Jules Dalou a soixante-cinq ans en 1889. Il a été l'un des rares artistes à s'engager dans la Commune : membre de la commission des beaux-arts, il a travaillé à réorganiser les musées nationaux insurgés. Après la Semaine sanglante, condamné par contumace aux travaux forcés à perpétuité, il s'exile à Londres. Il y enseigne, il y sculpte, il y observe la société ouvrière anglaise. Amnistié en 1879, il rentre à Paris.
Dalou est l'auteur du gisant d'Auguste Blanqui au Père Lachaise, et de celui de Victor Noir. Ce ne sont pas des commandes mondaines. Ce sont des monuments à ceux que la République bourgeoise préfère oublier. Dans ce même Paris des années 1880, la Ville lui commande "Le Triomphe de la République" pour la place du Trône, rebaptisée place de la Nation en 1880.
Le 23 septembre 1889, lors des fêtes du centenaire de la Révolution française, un modèle grandeur nature du monument en plâtre peint est inauguré en grande cérémonie.

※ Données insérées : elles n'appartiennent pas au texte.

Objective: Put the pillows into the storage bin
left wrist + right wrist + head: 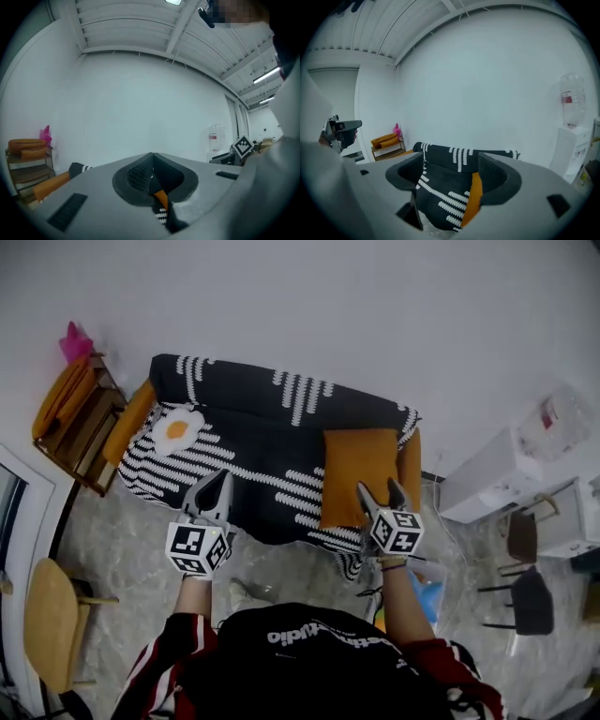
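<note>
Two pillows sit on the sofa (272,451), which is draped in a black-and-white throw. The orange pillow (359,474) leans at the right end, flat face to the room, its longer side running from the backrest down toward the seat's front edge. The fried-egg pillow (176,432) lies at the left end, well apart from it. The clear storage bin (450,549) stands on the floor just off the sofa's right end, with open floor along the sofa's front. The left gripper (222,474) has its jaws together on nothing. The right gripper (380,487), just before the orange pillow, gapes wide and empty.
</note>
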`<state>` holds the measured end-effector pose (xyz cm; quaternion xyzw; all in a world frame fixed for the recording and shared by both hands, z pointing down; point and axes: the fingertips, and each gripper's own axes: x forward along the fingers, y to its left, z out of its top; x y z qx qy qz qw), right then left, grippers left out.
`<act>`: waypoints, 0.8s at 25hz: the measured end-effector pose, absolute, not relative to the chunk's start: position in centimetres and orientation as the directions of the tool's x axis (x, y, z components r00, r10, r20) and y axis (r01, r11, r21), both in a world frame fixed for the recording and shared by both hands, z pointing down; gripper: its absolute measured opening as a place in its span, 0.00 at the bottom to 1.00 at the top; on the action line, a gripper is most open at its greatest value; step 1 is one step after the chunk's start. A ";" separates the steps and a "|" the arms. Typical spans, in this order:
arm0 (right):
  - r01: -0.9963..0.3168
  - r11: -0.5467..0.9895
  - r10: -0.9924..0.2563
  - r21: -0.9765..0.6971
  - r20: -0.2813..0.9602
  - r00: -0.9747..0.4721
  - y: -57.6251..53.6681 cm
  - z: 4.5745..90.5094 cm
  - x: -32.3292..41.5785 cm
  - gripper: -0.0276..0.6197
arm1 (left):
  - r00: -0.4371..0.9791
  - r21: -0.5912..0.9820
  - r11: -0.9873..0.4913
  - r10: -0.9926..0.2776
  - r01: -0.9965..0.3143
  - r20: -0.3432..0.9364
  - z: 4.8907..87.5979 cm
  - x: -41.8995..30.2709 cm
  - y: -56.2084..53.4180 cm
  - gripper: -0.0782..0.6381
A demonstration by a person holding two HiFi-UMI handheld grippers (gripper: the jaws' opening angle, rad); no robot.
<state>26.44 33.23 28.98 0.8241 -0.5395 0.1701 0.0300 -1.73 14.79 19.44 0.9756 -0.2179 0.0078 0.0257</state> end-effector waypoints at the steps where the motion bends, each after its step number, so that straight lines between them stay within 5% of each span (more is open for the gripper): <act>1: -0.908 -0.397 -0.886 -0.132 0.312 0.342 31.8 28.8 25.7 0.60 | 0.897 0.049 -0.896 -0.441 -0.442 0.028 19.5 -2.7 13.9 0.12; 20: -0.984 -0.085 -0.968 -0.157 0.248 0.044 4.9 26.2 6.0 0.60 | 0.766 0.020 -0.766 -0.642 -0.642 0.014 17.9 -22.9 -3.3 0.12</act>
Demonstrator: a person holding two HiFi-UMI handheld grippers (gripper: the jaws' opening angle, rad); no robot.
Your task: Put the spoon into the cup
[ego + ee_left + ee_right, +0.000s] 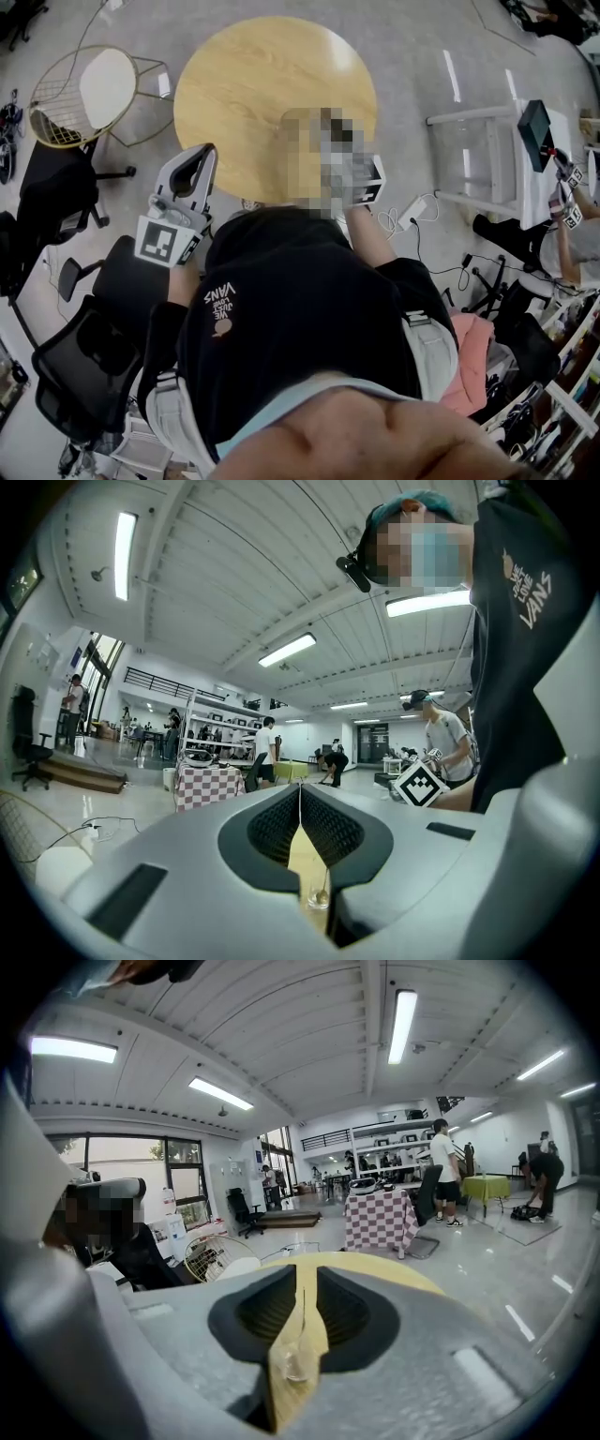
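Observation:
A small clear cup (pixel 320 897) stands on the round wooden table (pixel 244 84); in the left gripper view a spoon (pixel 322 889) stands inside it, bowl down. The right gripper view shows the same cup (pixel 293 1365) through the slit below its jaws, the spoon unclear. In the head view a mosaic patch hides the cup. My left gripper (pixel 206 152) hovers at the table's near left edge, its jaws (pixel 300 794) shut with nothing between them. My right gripper (pixel 375 178) sits at the near right edge, partly hidden, its jaws (pixel 303 1293) also shut and empty.
A wire chair (pixel 89 94) with a white cushion stands left of the table. Black office chairs (pixel 94 319) crowd the near left. A white stand (pixel 487 159) and another person (pixel 577 220) with grippers are at the right. Cables (pixel 412 214) lie on the floor.

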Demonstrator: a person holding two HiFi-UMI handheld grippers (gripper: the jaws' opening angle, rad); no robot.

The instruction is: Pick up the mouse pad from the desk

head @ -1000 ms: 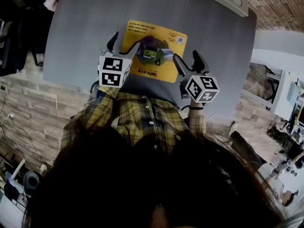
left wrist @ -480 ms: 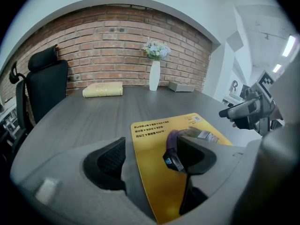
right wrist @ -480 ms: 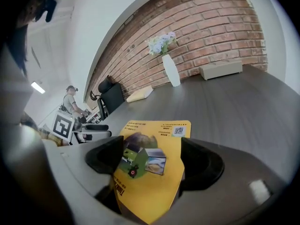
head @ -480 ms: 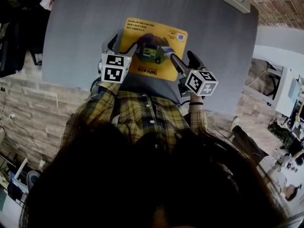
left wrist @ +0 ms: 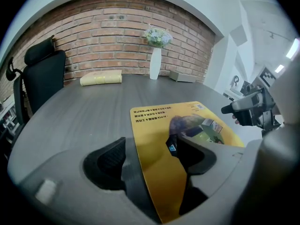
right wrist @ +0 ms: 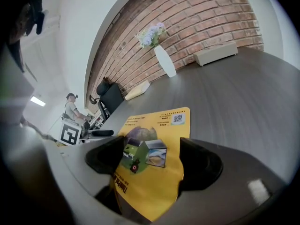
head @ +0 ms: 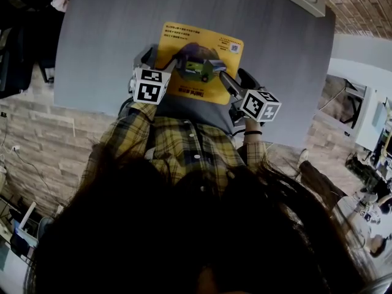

La foule est immense. Et dans cette foule, pour la première fois depuis mai 1871, depuis que la Semaine sanglante a noyé dans le sang la dernière insurrection parisienne, le drapeau rouge réapparaît publiquement dans les rues de Paris.
Ce n'est pas un geste anodin. Le drapeau rouge est la couleur des martyrs de la Commune, la couleur de l'insurrection. Sa réapparition en 1889, lors d'une cérémonie officiellement républicaine, signifie que les survivants et leurs héritiers entendent rappeler ce que la "République" a voulu effacer : que la Commune en était l'expression la plus radicale, et que la liberté ne se sépare pas de l'égalité.
La version définitive en bronze sera inaugurée le 19 novembre 1899 lors d'une grande démonstration de masse. La République de Dalou est portée sur un char triomphal par des femmes et des enfants : la Justice, le Travail, la Paix. Aucun général. Aucune baïonnette.